Your instructions – Take each line below that has "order" and copy it.

Exercise material –
□ □ □ □

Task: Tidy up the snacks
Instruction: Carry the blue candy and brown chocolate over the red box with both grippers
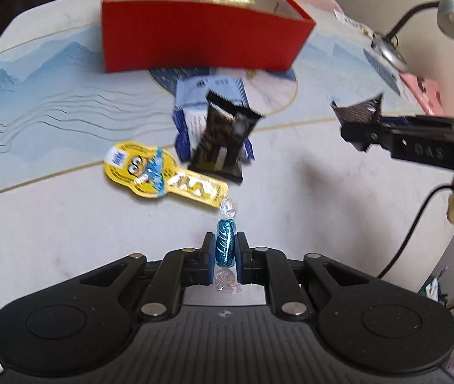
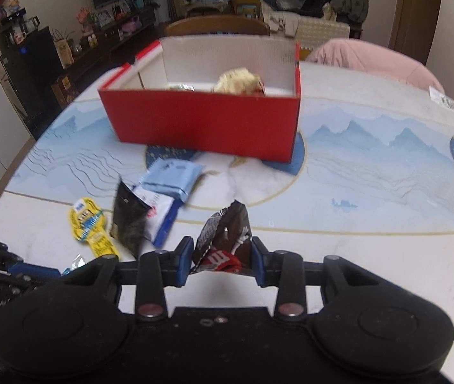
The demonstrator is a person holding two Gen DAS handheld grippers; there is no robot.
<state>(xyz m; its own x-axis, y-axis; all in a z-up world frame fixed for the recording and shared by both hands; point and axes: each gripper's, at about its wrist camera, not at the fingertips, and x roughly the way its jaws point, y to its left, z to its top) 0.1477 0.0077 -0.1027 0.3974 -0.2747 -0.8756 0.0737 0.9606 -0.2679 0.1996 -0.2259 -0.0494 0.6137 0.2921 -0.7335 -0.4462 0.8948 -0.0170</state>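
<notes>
Both of my claws were occupied. Left claw [image 1: 224,257] was pinched fully shut on a blue foil candy [image 1: 225,247], its clear twisted ends sticking out ahead of and behind the pads. Right claw [image 2: 222,264] stood partway closed around a dark brown M&M's packet [image 2: 223,240], whose crumpled sides pressed against both pads.

Beneath them lay a pale marble-like surface [image 2: 371,256] with a thin gold line curving across it, blue mountain shapes printed farther off, and a round dark-blue-rimmed disc in the middle. Beyond its far edge the right claw's view showed a wooden chair back, a pink cushioned seat, a dark cabinet with mugs, low shelves of ornaments, a sofa heaped with clothes and a window.

Straight ahead of both claws, on that disc, stood the red box [image 2: 204,121], open-topped with white inner walls and a yellowish wrapped snack [image 2: 238,80] already inside. Between the claws and the box lay a small heap: a black packet [image 1: 223,140] leaning on a blue-and-white packet [image 1: 191,108]. Just ahead and left of my left claw lay a yellow cartoon-faced snack [image 1: 159,172], its narrow end nearly touching the candy's forward twist. The heap sat left of the right claw, not squarely between it and the box.

Off to the right of the left claw stood a grey desk lamp [image 1: 451,16], and a black cable [image 1: 416,224] trailed from my right claw's handle.
</notes>
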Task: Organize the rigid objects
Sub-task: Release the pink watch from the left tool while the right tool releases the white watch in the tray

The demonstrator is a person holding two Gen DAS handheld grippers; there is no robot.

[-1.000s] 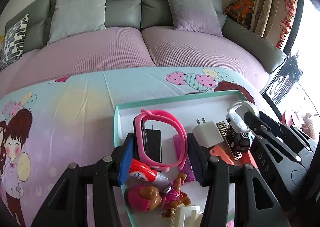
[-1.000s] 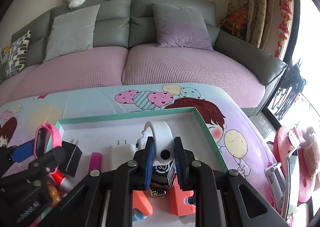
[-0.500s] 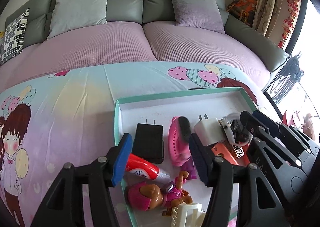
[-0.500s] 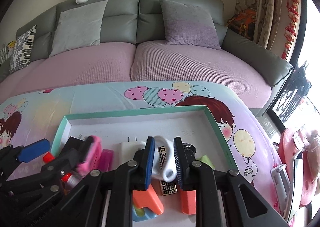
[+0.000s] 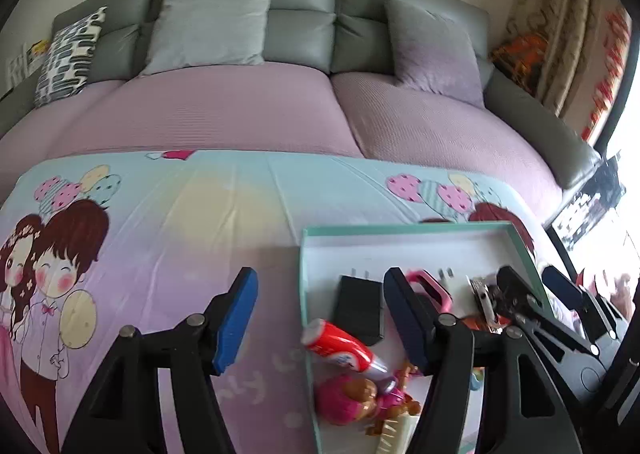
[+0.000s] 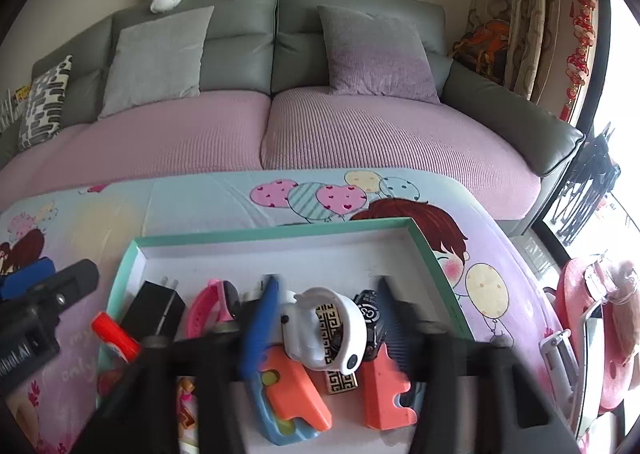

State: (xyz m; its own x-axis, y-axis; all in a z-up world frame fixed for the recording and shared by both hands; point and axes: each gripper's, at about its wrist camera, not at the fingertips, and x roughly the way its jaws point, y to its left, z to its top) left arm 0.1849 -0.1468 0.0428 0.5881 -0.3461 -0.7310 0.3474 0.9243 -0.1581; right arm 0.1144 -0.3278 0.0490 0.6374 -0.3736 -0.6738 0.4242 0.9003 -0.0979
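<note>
A white tray with a teal rim point(image 6: 280, 232) lies on the cartoon tablecloth and holds several small items. My right gripper point(image 6: 326, 322) hangs over it with its jaws opening. A white watch point(image 6: 320, 330) rests between the pads, touching neither, on top of a patterned box point(image 6: 340, 382) and orange toy pieces point(image 6: 296, 386). My left gripper point(image 5: 320, 318) straddles the tray's left rim point(image 5: 304, 294), jaws opening and gripping nothing. A black charger point(image 5: 360, 306) and a red tube point(image 5: 340, 346) lie beneath it. A pink watch point(image 6: 212, 310) lies beside the charger.
A pink dog figure point(image 5: 352, 398) and a black watch point(image 6: 370, 310) also sit in the tray. A grey sofa with purple seat covers point(image 6: 280, 126) stands behind the table. A pink object point(image 6: 592, 334) stands on the floor at the right. Bare tablecloth point(image 5: 180, 234) stretches left of the tray.
My right gripper opened and let go of the white watch, which now rests in the tray. The pink watch left my left gripper, which widened and shifted left over the rim.
</note>
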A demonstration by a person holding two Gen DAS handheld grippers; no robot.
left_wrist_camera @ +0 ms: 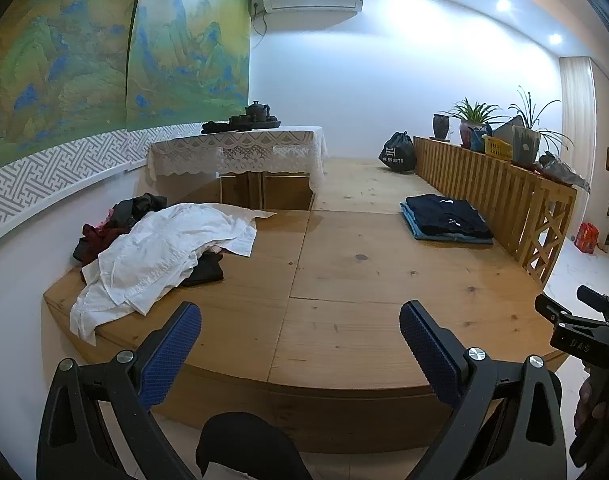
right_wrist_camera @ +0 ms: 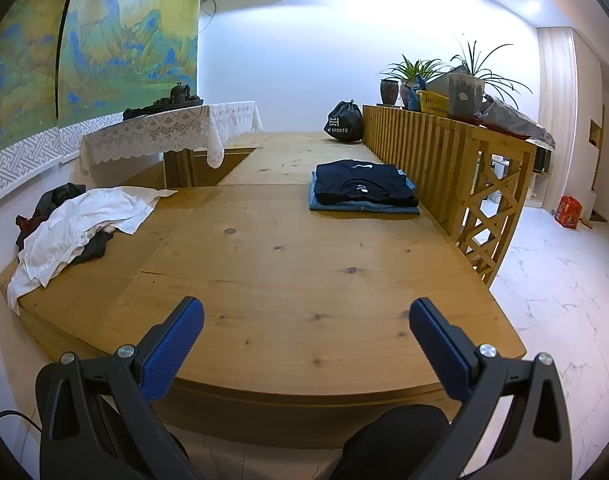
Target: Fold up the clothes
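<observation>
A heap of unfolded clothes lies at the platform's left edge, with a white shirt (left_wrist_camera: 164,252) (right_wrist_camera: 80,226) spread over dark and red garments (left_wrist_camera: 104,232). A folded stack (left_wrist_camera: 444,218) (right_wrist_camera: 364,190) sits by the slatted wooden railing, a navy top resting on a blue piece. My left gripper (left_wrist_camera: 300,320) hovers open over the bare front of the wooden platform (left_wrist_camera: 344,280), nothing between its blue pads. My right gripper (right_wrist_camera: 306,314) is open too, empty, above the platform's front edge (right_wrist_camera: 304,384). The right gripper's black body (left_wrist_camera: 584,332) shows at the far right of the left wrist view.
A low table with a lace cloth (left_wrist_camera: 236,148) and a tea set stands at the back left. A black drawstring bag (left_wrist_camera: 398,152) sits at the back. The wooden railing (right_wrist_camera: 444,160) runs along the right, topped with plants and a yellow basket (right_wrist_camera: 434,104). Marble floor (right_wrist_camera: 544,280) lies to the right.
</observation>
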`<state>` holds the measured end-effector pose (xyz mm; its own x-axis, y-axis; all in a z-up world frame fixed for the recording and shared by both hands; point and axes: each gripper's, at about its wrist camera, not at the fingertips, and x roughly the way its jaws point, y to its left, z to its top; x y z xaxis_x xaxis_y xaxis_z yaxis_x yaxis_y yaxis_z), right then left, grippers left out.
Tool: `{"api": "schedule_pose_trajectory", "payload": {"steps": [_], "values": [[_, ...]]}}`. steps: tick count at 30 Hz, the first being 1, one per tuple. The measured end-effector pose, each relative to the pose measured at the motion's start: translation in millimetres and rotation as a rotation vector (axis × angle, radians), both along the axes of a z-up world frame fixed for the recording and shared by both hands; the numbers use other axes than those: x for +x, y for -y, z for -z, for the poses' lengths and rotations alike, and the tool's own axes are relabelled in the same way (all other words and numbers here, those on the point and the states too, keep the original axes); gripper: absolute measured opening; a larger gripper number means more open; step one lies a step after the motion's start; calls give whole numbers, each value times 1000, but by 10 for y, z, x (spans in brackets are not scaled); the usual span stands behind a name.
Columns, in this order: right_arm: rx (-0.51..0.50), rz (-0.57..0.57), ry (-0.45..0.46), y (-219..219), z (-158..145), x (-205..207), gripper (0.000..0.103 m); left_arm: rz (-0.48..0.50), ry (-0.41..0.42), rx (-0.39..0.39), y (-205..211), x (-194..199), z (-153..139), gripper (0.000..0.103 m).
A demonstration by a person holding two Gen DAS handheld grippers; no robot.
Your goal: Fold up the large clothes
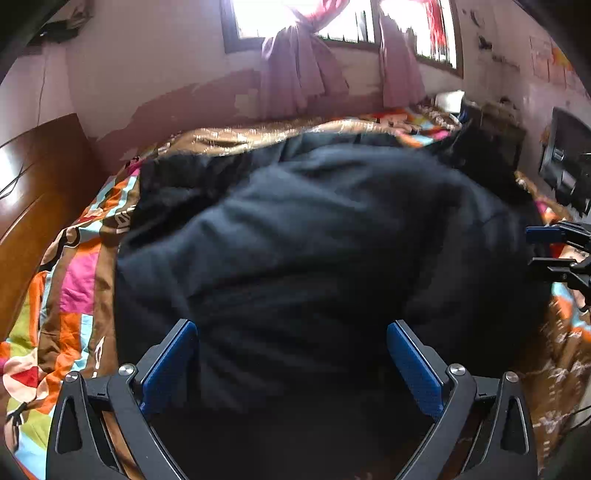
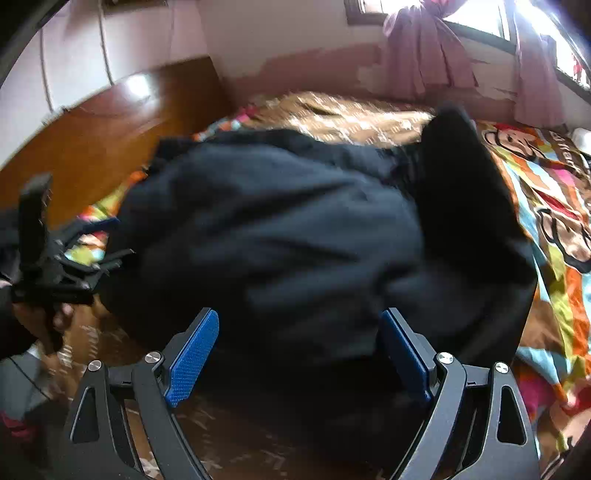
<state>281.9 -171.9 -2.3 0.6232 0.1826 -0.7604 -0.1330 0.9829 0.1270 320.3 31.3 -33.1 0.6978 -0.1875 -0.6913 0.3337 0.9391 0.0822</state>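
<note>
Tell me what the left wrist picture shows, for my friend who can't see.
A big dark garment lies rumpled on a bed with a colourful patchwork cover. The left gripper is open just above it, holding nothing.

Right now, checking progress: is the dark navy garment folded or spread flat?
Partly folded: dark navy garment lies doubled in a rumpled mound, not flat.

One dark garment point(image 1: 314, 240) is counted, lying on one bed point(image 1: 74, 295). One patterned bedspread point(image 2: 554, 206) and one wooden headboard point(image 1: 33, 192) are seen. Two grippers are counted: the left gripper point(image 1: 291, 365) and the right gripper point(image 2: 299, 354), each with two blue pads. Two tied pink curtains point(image 1: 295, 74) are counted at the window point(image 1: 255, 22).
</note>
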Motion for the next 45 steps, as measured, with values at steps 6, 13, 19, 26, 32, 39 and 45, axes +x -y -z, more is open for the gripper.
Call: {"api": "schedule_pose_trajectory", "payload": {"steps": [6, 13, 19, 26, 32, 39, 45], "values": [[22, 70, -6, 134, 209, 233, 86, -5, 11, -25, 47, 275, 7, 103], [4, 78, -32, 252, 156, 676, 86, 10, 8, -40, 119, 709, -36, 103], [-3, 58, -77, 422, 202, 1106, 86, 16, -31, -31, 174, 1080, -43, 103], [-12, 116, -81, 565, 318, 1533, 89, 37, -112, -105, 132, 1464, 5, 103], [9, 98, -129, 637, 435, 1740, 89, 24, -175, -208, 7, 1678, 63, 103], [22, 49, -150, 586, 586, 1838, 95, 18, -164, -151, 106, 1726, 234, 103], [80, 28, -100, 625, 672, 1747, 98, 36, -149, -206, 31, 1692, 309, 103]]}}
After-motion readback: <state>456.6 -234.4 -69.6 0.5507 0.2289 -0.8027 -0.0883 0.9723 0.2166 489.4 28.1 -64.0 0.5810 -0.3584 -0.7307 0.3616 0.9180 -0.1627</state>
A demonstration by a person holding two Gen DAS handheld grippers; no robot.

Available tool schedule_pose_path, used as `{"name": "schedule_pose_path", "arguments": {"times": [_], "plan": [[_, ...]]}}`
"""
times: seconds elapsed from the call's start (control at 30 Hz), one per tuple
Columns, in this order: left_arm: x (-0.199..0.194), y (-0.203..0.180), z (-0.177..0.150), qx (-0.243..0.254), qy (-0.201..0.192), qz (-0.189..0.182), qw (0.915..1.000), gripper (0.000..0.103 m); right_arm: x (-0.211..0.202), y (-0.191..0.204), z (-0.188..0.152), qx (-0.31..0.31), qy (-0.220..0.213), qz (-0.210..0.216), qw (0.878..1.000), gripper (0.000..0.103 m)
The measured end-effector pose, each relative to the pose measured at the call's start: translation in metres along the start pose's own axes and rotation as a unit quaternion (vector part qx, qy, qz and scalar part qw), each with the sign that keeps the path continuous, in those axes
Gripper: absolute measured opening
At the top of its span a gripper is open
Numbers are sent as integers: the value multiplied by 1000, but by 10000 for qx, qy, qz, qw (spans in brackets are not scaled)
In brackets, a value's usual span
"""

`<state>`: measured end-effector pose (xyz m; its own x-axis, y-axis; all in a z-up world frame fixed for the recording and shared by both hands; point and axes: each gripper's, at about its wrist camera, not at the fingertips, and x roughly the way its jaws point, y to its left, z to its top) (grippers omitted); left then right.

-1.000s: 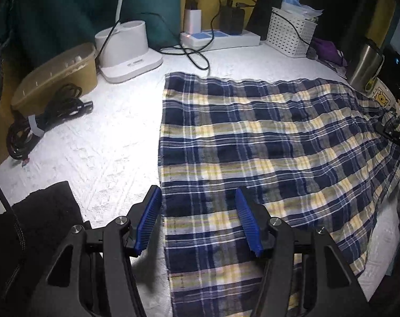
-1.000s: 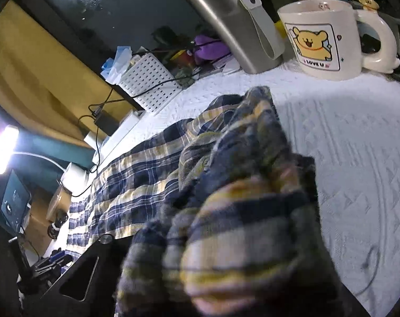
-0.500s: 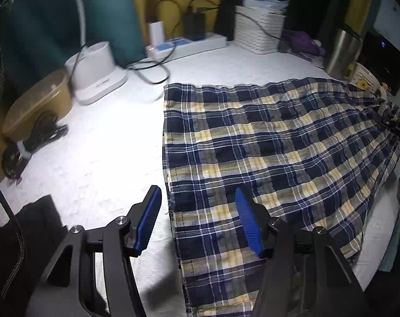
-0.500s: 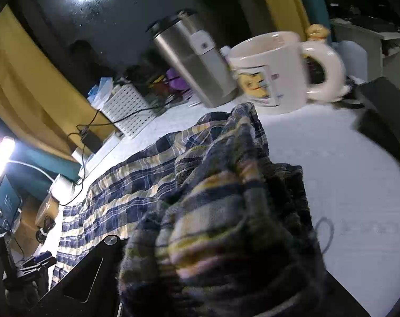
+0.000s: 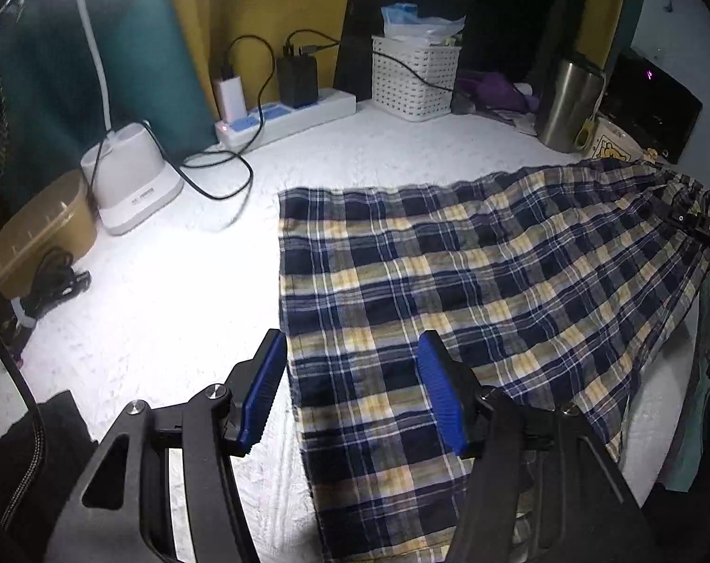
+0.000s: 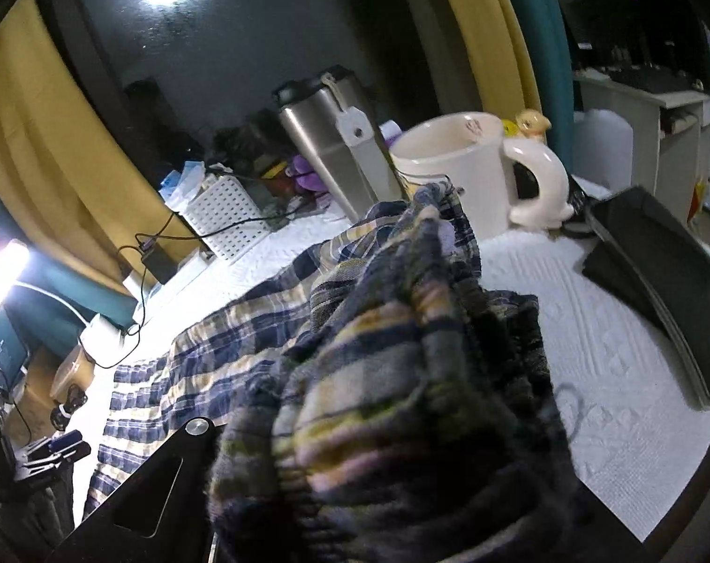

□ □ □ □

Response to the task –
Columns, in this order: right_arm: rx (-0.51..0.50), rz (-0.57..0.57), ry (-0.45..0.46), y (-219..219), z (-158..145), x (-205..207), gripper (0.000..0.103 m); left_arm: rz (-0.48..0.50), ry (-0.41..0.42), rx (-0.39..0.39), y (-205..211), x (-194..199), z (-153..139), gripper (0.000..0.103 m).
Columns, in this order: left_arm: x (-0.199..0.194), y (-0.203..0.180), z (-0.177..0.150), qx (-0.243..0.254), qy (-0.201..0.192), qz (-0.189..0.182), qw (0.915..1.000), gripper (0.000..0.103 m); right_arm: x (-0.211..0.202), y (-0.191..0.204), z (-0.188..0.152), qx (-0.31..0.31), qy (-0.220..0.213), qz (-0.210..0.216), qw (0.878..1.000), gripper (0.000..0.103 m)

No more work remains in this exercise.